======== Material provided

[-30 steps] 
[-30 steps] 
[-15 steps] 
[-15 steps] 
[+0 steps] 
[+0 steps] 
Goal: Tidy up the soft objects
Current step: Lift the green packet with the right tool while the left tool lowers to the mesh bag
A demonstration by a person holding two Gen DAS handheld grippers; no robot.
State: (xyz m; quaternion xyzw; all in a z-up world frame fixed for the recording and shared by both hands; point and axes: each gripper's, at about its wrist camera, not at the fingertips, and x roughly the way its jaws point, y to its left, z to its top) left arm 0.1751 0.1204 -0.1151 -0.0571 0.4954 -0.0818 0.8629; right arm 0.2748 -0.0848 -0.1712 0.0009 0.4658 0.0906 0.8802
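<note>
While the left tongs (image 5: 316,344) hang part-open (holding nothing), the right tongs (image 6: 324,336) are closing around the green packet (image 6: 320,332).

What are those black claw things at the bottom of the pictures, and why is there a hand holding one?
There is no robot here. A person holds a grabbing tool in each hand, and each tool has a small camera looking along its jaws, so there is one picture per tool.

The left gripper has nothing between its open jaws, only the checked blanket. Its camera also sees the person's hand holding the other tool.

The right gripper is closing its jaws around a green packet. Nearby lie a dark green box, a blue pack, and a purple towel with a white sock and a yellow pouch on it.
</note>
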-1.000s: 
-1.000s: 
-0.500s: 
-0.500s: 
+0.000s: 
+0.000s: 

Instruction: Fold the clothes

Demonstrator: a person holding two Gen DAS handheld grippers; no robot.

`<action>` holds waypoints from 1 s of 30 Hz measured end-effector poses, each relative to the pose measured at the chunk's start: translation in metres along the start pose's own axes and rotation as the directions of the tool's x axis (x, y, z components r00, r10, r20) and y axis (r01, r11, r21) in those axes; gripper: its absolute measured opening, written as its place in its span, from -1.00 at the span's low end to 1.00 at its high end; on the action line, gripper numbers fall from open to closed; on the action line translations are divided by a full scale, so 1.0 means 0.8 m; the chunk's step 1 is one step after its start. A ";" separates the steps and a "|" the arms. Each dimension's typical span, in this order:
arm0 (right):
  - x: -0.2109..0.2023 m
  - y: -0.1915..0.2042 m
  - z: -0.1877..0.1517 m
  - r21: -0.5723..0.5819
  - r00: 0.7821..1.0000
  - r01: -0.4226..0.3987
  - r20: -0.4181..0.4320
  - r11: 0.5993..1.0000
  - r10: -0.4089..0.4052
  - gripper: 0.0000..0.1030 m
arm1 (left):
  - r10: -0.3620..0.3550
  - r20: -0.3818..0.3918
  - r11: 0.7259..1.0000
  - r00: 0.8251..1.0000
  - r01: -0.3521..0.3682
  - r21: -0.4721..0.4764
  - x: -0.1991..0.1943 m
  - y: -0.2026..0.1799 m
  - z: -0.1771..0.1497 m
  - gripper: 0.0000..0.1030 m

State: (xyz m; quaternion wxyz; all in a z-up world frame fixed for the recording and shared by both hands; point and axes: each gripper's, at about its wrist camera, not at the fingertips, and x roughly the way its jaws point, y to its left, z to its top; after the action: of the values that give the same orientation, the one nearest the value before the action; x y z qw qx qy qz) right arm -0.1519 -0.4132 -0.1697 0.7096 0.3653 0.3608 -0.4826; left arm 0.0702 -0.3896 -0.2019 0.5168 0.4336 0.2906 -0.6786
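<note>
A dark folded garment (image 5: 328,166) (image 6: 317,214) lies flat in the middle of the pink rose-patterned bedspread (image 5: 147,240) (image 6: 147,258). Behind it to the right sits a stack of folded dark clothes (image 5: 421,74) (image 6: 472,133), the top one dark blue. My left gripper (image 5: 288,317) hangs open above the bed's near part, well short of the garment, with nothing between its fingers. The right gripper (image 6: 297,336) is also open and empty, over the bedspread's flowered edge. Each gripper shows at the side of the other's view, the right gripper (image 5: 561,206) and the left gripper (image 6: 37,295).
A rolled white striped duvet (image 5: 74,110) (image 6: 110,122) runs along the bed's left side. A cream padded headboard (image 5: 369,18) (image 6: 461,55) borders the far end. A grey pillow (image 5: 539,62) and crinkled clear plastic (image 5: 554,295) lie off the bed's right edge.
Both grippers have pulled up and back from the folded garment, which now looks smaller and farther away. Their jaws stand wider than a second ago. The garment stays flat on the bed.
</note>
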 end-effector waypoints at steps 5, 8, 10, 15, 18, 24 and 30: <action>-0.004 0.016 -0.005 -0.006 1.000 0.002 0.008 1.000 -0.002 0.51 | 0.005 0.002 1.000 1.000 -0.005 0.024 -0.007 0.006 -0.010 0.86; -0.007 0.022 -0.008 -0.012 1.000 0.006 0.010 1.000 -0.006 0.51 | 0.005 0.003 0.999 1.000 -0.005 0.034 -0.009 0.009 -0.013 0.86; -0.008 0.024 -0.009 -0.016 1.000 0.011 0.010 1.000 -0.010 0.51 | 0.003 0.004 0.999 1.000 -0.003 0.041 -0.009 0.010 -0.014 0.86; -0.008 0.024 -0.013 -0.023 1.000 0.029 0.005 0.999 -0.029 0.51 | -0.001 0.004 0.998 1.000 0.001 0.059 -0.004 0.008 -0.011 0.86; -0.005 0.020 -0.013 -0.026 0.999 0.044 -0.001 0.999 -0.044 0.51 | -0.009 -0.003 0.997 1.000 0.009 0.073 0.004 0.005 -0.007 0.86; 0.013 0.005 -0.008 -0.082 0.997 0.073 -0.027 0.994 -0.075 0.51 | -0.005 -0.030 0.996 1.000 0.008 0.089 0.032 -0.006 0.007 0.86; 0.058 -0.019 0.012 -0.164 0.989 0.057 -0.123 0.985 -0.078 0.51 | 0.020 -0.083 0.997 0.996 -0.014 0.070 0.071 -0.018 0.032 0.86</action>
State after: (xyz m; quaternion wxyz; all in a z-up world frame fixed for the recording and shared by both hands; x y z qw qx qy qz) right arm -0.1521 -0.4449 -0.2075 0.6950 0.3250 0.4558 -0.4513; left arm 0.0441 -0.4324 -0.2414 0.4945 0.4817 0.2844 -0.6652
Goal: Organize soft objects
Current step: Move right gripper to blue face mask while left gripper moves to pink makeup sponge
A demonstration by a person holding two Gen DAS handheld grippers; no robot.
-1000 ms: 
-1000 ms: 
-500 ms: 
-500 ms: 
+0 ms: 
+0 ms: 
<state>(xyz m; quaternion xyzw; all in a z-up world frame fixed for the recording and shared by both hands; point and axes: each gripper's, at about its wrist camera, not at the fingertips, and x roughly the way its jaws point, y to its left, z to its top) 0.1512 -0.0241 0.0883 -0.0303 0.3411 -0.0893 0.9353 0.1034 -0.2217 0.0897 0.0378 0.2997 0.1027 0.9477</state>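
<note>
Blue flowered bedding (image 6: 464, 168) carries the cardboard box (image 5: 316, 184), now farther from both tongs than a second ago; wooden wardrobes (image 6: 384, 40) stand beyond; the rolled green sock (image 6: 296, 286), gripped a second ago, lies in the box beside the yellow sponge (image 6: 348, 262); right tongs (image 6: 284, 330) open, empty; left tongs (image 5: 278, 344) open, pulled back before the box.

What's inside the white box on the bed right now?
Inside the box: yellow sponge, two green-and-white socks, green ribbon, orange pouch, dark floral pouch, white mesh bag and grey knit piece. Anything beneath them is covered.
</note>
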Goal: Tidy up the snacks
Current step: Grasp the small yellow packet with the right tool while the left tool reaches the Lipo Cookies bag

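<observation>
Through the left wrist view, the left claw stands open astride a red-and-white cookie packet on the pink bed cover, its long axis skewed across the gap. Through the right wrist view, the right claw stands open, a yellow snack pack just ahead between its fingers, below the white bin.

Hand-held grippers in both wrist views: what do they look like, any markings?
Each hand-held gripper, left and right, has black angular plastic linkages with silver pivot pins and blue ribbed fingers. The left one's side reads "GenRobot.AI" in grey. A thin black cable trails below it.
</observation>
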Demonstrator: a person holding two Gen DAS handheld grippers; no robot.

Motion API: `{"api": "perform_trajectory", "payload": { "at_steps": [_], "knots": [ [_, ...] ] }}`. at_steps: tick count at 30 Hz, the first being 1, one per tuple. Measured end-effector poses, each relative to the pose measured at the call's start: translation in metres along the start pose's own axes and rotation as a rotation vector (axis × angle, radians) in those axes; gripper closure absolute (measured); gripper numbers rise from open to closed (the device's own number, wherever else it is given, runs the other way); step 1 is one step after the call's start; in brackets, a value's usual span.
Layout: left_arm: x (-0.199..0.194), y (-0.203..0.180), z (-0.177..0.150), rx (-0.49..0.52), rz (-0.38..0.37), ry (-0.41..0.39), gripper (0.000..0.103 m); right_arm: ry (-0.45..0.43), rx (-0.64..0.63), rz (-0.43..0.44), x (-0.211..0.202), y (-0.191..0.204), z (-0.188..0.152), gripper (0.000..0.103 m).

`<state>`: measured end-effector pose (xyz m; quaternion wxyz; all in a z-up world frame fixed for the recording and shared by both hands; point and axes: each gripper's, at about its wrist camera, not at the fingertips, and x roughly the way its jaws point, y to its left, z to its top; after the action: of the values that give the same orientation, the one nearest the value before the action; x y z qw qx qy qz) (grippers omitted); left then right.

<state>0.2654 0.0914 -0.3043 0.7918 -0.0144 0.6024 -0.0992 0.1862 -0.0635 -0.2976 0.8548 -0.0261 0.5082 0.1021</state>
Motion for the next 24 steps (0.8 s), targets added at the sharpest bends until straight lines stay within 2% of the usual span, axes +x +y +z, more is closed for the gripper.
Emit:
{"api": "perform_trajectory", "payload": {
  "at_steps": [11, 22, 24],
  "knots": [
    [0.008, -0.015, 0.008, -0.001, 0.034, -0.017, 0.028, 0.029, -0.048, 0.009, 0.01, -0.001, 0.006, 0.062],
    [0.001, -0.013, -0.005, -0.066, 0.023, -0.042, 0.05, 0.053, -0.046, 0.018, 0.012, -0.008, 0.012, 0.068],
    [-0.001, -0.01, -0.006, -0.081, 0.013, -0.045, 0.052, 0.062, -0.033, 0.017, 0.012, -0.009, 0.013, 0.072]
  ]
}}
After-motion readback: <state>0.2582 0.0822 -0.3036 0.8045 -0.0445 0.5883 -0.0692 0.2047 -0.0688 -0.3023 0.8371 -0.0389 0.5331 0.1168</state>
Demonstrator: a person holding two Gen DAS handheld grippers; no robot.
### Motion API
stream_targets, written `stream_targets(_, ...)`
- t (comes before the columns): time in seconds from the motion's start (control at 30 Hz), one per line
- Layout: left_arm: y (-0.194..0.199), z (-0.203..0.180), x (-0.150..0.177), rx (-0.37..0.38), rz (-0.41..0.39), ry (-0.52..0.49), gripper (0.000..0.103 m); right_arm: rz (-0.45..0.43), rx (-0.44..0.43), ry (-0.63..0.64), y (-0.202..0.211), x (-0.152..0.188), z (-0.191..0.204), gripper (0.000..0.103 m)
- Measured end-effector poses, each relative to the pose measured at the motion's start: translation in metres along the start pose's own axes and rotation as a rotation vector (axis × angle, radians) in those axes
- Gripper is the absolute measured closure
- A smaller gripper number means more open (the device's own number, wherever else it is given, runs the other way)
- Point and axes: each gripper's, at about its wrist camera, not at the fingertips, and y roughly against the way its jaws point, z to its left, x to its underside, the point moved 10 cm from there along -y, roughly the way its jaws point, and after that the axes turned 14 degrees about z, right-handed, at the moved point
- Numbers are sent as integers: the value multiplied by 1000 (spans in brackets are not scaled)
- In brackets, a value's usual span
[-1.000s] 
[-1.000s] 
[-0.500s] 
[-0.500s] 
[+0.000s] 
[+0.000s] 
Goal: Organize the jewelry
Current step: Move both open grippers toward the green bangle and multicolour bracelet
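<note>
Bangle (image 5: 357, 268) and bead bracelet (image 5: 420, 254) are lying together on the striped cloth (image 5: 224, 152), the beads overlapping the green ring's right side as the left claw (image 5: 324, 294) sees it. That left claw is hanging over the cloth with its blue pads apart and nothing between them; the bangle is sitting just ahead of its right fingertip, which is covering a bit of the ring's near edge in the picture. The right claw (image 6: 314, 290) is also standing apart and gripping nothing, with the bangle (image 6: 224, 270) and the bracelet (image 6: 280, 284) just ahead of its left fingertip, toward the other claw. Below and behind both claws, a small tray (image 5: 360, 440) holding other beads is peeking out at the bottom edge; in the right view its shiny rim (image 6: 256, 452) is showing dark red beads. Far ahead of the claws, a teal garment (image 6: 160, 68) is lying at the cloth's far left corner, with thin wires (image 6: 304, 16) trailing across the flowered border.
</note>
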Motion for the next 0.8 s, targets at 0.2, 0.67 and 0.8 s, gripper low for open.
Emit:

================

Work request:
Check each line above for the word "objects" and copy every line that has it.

Task result:
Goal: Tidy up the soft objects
Goal: Organize soft objects

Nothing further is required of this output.